* [Brief] Only one stretch of the records below is wanted: the lines from the one holding "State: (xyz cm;" through the one holding "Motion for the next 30". Return it exactly, both ends included.

[Dataset records]
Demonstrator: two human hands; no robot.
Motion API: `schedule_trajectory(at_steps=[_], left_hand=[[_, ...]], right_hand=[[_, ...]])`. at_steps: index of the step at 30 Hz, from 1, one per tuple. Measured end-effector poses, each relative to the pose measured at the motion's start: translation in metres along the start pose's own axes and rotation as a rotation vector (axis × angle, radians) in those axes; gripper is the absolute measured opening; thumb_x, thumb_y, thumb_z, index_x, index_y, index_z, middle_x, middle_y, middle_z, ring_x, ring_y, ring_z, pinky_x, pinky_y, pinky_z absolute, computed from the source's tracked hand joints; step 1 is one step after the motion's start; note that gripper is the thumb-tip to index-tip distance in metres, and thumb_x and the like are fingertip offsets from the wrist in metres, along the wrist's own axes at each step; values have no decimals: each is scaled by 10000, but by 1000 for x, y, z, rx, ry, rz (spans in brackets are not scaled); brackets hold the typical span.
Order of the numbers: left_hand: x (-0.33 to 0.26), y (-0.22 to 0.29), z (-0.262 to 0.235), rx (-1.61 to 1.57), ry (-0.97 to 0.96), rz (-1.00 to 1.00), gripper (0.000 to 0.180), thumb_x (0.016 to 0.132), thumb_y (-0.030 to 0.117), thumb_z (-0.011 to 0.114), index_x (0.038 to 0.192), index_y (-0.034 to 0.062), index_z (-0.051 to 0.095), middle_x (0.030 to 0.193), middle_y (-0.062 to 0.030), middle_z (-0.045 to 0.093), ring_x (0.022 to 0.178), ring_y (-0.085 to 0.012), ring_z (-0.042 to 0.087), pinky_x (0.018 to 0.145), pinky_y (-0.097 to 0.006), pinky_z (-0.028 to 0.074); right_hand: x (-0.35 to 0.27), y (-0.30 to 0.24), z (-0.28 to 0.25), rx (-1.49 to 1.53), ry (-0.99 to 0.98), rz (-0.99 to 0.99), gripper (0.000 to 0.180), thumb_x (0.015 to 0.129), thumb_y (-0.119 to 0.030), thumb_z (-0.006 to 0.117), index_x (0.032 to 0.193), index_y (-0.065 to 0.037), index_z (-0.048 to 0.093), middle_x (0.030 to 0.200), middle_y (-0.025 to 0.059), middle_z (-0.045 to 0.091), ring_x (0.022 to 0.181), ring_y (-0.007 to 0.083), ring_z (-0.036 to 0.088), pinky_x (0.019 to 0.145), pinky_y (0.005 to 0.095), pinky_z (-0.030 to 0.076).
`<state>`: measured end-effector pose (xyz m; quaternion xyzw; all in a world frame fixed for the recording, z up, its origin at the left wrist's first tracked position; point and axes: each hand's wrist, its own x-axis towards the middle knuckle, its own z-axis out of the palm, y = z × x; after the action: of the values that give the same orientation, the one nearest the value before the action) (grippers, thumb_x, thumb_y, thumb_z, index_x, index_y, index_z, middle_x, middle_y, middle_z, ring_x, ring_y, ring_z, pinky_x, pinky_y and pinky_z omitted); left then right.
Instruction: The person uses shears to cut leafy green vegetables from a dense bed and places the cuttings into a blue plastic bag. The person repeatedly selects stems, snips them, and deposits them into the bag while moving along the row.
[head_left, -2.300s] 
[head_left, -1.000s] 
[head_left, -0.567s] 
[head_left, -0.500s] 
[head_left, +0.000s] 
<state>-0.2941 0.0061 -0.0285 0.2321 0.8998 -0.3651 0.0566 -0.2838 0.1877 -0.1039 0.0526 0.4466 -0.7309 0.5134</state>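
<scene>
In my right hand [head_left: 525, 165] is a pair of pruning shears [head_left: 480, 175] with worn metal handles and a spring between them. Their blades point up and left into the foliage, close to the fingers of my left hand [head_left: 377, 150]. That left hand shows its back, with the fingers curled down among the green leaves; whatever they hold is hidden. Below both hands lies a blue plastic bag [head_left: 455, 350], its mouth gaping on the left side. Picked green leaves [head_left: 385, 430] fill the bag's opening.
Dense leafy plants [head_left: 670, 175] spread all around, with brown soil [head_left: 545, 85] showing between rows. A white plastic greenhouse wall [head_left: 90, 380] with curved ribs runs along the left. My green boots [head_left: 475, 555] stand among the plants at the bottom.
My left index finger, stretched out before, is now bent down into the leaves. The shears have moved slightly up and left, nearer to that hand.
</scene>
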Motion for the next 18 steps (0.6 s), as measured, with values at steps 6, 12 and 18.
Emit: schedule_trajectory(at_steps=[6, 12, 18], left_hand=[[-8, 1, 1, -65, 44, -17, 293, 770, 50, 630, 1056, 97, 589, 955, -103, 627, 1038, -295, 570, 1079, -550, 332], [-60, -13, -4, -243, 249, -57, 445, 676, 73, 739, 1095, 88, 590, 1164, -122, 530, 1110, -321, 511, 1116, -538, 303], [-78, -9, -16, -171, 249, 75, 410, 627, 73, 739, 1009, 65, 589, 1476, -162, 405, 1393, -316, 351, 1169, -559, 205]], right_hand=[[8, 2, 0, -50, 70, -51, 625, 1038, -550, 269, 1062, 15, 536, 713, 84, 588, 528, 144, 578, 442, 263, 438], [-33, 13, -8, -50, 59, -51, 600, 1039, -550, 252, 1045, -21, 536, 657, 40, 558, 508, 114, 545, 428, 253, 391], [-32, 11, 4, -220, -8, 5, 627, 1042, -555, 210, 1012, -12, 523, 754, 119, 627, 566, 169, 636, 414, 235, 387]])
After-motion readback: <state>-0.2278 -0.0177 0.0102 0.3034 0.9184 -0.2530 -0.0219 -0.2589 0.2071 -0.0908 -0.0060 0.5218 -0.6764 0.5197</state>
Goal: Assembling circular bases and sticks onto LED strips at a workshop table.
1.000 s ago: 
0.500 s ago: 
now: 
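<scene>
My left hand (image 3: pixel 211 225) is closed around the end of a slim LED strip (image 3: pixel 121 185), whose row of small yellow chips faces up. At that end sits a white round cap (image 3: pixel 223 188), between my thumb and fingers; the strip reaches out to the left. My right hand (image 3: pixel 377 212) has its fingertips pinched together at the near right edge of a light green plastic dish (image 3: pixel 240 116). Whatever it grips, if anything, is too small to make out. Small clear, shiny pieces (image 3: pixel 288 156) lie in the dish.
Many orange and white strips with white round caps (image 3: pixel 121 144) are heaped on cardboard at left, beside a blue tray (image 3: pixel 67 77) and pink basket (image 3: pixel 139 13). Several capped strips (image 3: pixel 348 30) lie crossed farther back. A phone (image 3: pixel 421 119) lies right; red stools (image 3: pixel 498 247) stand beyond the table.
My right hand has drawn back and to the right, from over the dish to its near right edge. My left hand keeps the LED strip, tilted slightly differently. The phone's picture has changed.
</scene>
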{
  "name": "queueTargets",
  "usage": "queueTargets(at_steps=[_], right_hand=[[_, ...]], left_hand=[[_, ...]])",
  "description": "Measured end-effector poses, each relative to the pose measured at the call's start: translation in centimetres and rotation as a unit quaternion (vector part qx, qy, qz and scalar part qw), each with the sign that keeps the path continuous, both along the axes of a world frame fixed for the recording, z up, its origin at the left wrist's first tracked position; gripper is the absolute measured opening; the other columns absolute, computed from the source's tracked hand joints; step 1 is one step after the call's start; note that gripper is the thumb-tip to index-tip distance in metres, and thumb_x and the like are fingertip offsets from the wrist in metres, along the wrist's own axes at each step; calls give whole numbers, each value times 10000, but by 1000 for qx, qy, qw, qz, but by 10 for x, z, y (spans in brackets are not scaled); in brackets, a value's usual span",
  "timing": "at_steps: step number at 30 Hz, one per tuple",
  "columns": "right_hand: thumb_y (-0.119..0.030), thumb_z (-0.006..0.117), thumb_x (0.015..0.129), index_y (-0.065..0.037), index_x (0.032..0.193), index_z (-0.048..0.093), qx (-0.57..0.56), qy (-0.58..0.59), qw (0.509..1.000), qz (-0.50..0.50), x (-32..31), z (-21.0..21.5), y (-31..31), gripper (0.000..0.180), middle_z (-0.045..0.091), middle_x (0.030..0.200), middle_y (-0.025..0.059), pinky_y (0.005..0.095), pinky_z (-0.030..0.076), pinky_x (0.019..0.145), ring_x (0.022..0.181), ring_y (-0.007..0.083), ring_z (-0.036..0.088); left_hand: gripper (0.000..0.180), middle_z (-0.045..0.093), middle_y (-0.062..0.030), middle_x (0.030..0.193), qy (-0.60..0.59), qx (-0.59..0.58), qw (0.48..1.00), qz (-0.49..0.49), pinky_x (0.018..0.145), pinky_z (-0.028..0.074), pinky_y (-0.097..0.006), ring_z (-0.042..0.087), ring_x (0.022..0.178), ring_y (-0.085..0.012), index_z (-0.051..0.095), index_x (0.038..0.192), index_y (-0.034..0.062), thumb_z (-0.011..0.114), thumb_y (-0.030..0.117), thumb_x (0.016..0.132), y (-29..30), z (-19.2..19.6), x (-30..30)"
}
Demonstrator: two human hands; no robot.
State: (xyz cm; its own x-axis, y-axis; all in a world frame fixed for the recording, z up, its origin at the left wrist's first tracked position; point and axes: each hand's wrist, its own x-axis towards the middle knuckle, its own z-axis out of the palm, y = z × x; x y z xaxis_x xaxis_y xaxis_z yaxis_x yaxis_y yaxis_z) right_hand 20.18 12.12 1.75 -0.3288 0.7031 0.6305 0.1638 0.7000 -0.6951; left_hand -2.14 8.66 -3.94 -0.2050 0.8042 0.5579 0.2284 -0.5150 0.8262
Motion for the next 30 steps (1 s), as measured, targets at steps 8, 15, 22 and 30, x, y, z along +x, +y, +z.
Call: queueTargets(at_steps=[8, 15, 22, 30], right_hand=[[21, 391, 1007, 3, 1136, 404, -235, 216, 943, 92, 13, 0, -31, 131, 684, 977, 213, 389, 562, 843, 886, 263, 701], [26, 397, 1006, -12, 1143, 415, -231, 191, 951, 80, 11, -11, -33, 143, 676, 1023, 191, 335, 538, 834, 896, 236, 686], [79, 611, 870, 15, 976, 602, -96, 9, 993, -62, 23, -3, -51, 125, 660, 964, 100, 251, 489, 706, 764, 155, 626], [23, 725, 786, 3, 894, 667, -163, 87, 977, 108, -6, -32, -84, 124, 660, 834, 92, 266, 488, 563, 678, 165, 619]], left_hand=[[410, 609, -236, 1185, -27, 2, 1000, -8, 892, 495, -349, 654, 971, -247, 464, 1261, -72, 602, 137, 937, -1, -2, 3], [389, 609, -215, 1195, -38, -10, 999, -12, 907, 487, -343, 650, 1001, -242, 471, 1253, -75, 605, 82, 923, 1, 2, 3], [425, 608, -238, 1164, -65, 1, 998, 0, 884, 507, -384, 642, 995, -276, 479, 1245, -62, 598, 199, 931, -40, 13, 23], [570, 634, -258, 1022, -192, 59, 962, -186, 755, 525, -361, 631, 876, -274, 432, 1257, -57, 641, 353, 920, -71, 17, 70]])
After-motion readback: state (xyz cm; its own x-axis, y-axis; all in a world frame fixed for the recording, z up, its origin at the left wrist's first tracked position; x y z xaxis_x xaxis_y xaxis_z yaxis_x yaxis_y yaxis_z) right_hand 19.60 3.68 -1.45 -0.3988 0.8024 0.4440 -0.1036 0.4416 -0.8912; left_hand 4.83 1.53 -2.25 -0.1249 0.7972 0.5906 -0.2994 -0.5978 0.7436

* [Response to this task]
State: (xyz cm; its own x-axis, y-axis; all in a world frame fixed for the recording, z up, its origin at the left wrist's first tracked position; point and axes: each hand's wrist, its own x-axis towards the middle knuckle, its own z-axis out of the palm, y = z × x; x y z xaxis_x xaxis_y xaxis_z yaxis_x yaxis_y yaxis_z) right_hand 20.18 12.12 1.75 -0.3288 0.7031 0.6305 0.1638 0.7000 -0.6951; left_hand -2.14 8.66 -3.94 -0.2050 0.8042 0.5579 0.2284 -0.5150 0.8262
Motion for the next 30 steps (1 s), as measured, targets at steps 8, 15, 22 and 30, x, y, z along +x, +y, +z.

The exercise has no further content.